═════ INFORMATION PROVIDED

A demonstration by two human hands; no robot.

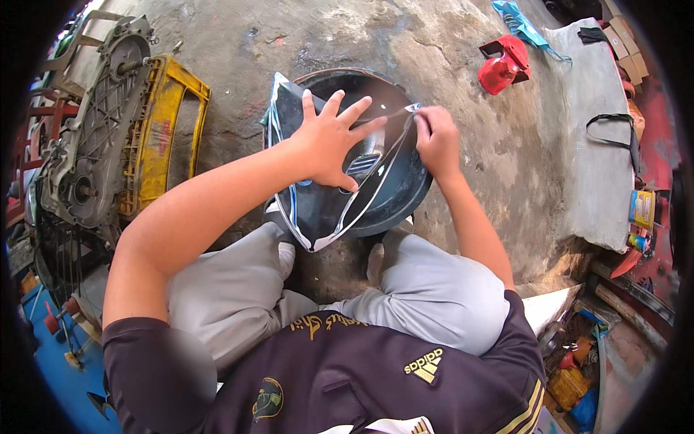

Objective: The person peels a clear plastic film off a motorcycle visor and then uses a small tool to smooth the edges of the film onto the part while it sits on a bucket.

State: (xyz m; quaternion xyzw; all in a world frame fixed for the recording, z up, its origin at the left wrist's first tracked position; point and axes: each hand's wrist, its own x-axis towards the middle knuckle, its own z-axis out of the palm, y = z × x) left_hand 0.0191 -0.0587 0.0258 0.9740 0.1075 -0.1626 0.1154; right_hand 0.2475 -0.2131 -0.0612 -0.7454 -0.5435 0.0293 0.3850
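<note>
A glossy dark plastic panel (319,214), V-shaped with pale shiny edges and likely a motorcycle fairing piece, lies tilted across a round black basin (415,190). Its pointed end faces me, between my knees. My left hand (331,141) is spread palm down over the panel's middle, fingers wide apart and gripping nothing. With bent fingers, my right hand (437,142) pinches the panel's upper right tip at the basin's rim. The basin's contents are hard to make out beneath the panel and its reflections.
At left, a metal engine casing (105,108) leans by a yellow plastic crate (168,130). A red plastic part (504,65) and a blue packet (520,27) lie on the concrete floor (233,32). Rightward are a raised grey slab (591,179), small tins (641,210) and scrap parts (569,374).
</note>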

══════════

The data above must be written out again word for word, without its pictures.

→ PROBLEM SOLUTION:
A demonstration by two human hands; no robot.


Objective: The person peels a clear plastic film off a motorcycle visor and then uses a small tool to smooth the edges of the film onto the part while it sits on a bucket.

State: (xyz m; quaternion xyzw; all in a world frame fixed for the recording, z up, its origin at the left wrist's first tracked position; point and axes: each hand's wrist, its own x-axis towards the middle knuckle, its own z-axis out of the palm, y = z × x) left_hand 0.0191 -0.0587 0.0258 0.9740 0.1075 -0.1626 0.1154; right_hand 0.2475 -0.2131 -0.0612 -0.7454 -0.5435 0.0293 0.3850
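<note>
A glossy dark plastic panel (319,214), V-shaped with pale shiny edges and likely a motorcycle fairing piece, lies tilted across a round black basin (415,190). Its pointed end faces me, between my knees. My left hand (331,141) is spread palm down over the panel's middle, fingers wide apart and gripping nothing. With bent fingers, my right hand (437,142) pinches the panel's upper right tip at the basin's rim. The basin's contents are hard to make out beneath the panel and its reflections.
At left, a metal engine casing (105,108) leans by a yellow plastic crate (168,130). A red plastic part (504,65) and a blue packet (520,27) lie on the concrete floor (233,32). Rightward are a raised grey slab (591,179), small tins (641,210) and scrap parts (569,374).
</note>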

The output has been completed.